▶ [WHAT TO DO]: Pull out from the material below all lines with "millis".

▶ [COLLECTED MATERIAL]:
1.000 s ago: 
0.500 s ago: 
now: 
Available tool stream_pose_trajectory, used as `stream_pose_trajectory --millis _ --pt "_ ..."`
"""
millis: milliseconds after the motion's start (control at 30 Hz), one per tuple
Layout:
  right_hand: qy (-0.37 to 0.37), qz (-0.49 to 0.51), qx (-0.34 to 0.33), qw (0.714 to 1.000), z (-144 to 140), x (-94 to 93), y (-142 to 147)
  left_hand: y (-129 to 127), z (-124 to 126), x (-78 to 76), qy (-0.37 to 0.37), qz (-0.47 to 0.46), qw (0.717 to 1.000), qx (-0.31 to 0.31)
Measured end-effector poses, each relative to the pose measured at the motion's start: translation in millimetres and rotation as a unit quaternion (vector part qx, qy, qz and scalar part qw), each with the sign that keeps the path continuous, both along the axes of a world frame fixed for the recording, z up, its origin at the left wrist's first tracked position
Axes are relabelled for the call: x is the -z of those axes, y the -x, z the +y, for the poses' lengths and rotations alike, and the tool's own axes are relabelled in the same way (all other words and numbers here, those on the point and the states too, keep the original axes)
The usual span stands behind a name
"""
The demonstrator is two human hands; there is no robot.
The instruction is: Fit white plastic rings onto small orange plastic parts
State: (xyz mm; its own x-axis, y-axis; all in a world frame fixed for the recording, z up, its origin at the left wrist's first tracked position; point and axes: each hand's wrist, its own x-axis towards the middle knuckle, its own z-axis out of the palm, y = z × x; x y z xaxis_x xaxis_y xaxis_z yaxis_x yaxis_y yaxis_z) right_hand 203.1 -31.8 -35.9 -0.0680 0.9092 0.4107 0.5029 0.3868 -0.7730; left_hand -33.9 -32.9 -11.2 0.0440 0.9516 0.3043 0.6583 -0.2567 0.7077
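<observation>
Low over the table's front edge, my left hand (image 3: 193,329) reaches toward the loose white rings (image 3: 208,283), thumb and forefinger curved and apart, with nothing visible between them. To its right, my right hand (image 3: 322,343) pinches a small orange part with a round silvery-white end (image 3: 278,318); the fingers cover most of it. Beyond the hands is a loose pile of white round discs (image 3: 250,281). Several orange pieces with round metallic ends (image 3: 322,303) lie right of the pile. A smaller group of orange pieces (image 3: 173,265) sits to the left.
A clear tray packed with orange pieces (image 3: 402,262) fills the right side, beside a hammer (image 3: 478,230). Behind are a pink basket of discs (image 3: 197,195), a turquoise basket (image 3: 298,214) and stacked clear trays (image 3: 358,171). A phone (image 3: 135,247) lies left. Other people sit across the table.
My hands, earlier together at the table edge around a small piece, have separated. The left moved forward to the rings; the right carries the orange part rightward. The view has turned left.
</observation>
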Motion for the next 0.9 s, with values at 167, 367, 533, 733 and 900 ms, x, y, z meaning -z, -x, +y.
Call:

▶ [EXERCISE RESULT]:
Available tool stream_pose_trajectory, used as `stream_pose_trajectory --millis _ --pt "_ ..."`
millis: milliseconds after the motion's start (control at 30 Hz), one per tuple

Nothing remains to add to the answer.